** WHAT THE TASK REQUIRES **
Give every entry again, word for word.

Saved entries
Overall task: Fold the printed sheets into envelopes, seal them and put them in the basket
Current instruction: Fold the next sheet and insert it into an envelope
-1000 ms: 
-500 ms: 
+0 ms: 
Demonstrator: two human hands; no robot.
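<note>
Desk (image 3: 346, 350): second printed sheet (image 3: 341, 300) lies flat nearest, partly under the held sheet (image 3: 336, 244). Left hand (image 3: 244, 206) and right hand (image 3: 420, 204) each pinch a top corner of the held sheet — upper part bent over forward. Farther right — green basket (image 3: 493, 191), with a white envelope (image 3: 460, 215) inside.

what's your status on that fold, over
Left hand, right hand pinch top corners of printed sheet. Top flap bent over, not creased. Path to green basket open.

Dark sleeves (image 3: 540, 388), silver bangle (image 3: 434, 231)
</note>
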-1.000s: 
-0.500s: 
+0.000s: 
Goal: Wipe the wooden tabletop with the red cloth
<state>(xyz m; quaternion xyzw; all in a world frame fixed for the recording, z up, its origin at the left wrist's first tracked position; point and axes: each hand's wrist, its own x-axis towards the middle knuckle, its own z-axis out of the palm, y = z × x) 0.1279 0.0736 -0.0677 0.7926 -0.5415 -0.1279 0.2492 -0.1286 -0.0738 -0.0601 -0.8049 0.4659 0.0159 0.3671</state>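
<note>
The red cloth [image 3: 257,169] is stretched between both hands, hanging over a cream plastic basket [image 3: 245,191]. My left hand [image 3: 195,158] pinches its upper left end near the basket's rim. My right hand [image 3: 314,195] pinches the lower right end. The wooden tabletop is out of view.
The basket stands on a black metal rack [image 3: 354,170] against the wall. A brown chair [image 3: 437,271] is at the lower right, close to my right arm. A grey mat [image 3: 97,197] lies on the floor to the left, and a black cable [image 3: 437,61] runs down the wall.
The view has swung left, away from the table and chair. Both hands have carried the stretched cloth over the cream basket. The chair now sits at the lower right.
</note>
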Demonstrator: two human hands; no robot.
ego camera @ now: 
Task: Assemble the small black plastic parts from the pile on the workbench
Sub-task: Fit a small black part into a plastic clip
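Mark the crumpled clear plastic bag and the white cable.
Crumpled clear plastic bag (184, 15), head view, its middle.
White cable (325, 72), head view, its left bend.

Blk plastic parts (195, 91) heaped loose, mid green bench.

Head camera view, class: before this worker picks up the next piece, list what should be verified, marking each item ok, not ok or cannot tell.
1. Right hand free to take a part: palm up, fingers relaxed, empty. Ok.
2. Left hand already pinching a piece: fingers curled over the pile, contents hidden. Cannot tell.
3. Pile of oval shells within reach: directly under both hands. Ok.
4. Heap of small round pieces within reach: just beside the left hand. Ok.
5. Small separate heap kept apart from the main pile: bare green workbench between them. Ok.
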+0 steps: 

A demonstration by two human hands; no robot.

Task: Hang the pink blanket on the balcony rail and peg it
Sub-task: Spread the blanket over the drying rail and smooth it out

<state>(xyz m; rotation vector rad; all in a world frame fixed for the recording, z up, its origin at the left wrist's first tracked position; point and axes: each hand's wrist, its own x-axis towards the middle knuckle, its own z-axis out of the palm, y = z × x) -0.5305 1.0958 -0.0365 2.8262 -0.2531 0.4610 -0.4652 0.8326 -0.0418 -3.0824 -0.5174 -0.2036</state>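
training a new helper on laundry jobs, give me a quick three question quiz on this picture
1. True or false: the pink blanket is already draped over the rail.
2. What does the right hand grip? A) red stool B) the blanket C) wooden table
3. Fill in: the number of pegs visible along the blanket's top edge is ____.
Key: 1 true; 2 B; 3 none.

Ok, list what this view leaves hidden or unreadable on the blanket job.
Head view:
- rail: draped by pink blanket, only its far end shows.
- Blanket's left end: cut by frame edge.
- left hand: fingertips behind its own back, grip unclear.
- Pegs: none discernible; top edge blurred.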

** RESULT OF THE EXERCISE **
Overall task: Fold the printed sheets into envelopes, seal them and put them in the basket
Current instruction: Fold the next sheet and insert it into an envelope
-1000 ms: 
-500 ms: 
+0 ms: 
Demonstrator: two human hands; no robot.
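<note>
Desk (image 3: 346, 350): second printed sheet (image 3: 341, 300) lies flat nearest, partly under the held sheet (image 3: 336, 244). Left hand (image 3: 244, 206) and right hand (image 3: 420, 204) each pinch a top corner of the held sheet — upper part bent over forward. Farther right — green basket (image 3: 493, 191), with a white envelope (image 3: 460, 215) inside.

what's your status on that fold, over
Left hand, right hand pinch top corners of printed sheet. Top flap bent over, not creased. Path to green basket open.

Dark sleeves (image 3: 540, 388), silver bangle (image 3: 434, 231)
</note>
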-1.000s: 
-0.500s: 
+0.000s: 
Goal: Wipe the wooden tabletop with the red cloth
<state>(xyz m; quaternion xyzw; all in a world frame fixed for the recording, z up, its origin at the left wrist's first tracked position; point and axes: each hand's wrist, its own x-axis towards the middle knuckle, its own z-axis out of the palm, y = z × x) 0.1279 0.0736 -0.0677 0.7926 -0.5415 -0.1279 0.2492 -0.1286 -0.0738 -0.0601 -0.8049 0.4659 0.0159 0.3671</state>
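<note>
The red cloth [image 3: 257,169] is stretched between both hands, hanging over a cream plastic basket [image 3: 245,191]. My left hand [image 3: 195,158] pinches its upper left end near the basket's rim. My right hand [image 3: 314,195] pinches the lower right end. The wooden tabletop is out of view.
The basket stands on a black metal rack [image 3: 354,170] against the wall. A brown chair [image 3: 437,271] is at the lower right, close to my right arm. A grey mat [image 3: 97,197] lies on the floor to the left, and a black cable [image 3: 437,61] runs down the wall.
The view has swung left, away from the table and chair. Both hands have carried the stretched cloth over the cream basket. The chair now sits at the lower right.
</note>
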Demonstrator: two human hands; no robot.
ego camera @ now: 
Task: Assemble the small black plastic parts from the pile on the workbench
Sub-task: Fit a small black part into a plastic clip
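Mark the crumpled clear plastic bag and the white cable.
Crumpled clear plastic bag (184, 15), head view, its middle.
White cable (325, 72), head view, its left bend.

Blk plastic parts (195, 91) heaped loose, mid green bench.

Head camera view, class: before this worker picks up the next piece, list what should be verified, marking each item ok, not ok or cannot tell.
1. Right hand free to take a part: palm up, fingers relaxed, empty. Ok.
2. Left hand already pinching a piece: fingers curled over the pile, contents hidden. Cannot tell.
3. Pile of oval shells within reach: directly under both hands. Ok.
4. Heap of small round pieces within reach: just beside the left hand. Ok.
5. Small separate heap kept apart from the main pile: bare green workbench between them. Ok.
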+0 steps: 

A demonstration by two human hands; no robot.

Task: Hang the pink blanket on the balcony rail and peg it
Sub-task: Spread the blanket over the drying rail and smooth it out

<state>(xyz m; rotation vector rad; all in a world frame fixed for the recording, z up, its origin at the left wrist's first tracked position; point and axes: each hand's wrist, its own x-axis towards the middle knuckle, its own z-axis out of the palm, y = z × x) -0.5305 1.0958 -0.0365 2.8262 -0.2531 0.4610 -0.4652 0.8326 -0.0418 -3.0824 -0.5174 -0.2036</state>
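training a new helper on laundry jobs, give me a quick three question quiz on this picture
1. True or false: the pink blanket is already draped over the rail.
2. What does the right hand grip? A) red stool B) the blanket C) wooden table
3. Fill in: the number of pegs visible along the blanket's top edge is ____.
Key: 1 true; 2 B; 3 none.

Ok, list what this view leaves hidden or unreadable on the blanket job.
Head view:
- rail: draped by pink blanket, only its far end shows.
- Blanket's left end: cut by frame edge.
- left hand: fingertips behind its own back, grip unclear.
- Pegs: none discernible; top edge blurred.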

That makes the output complete.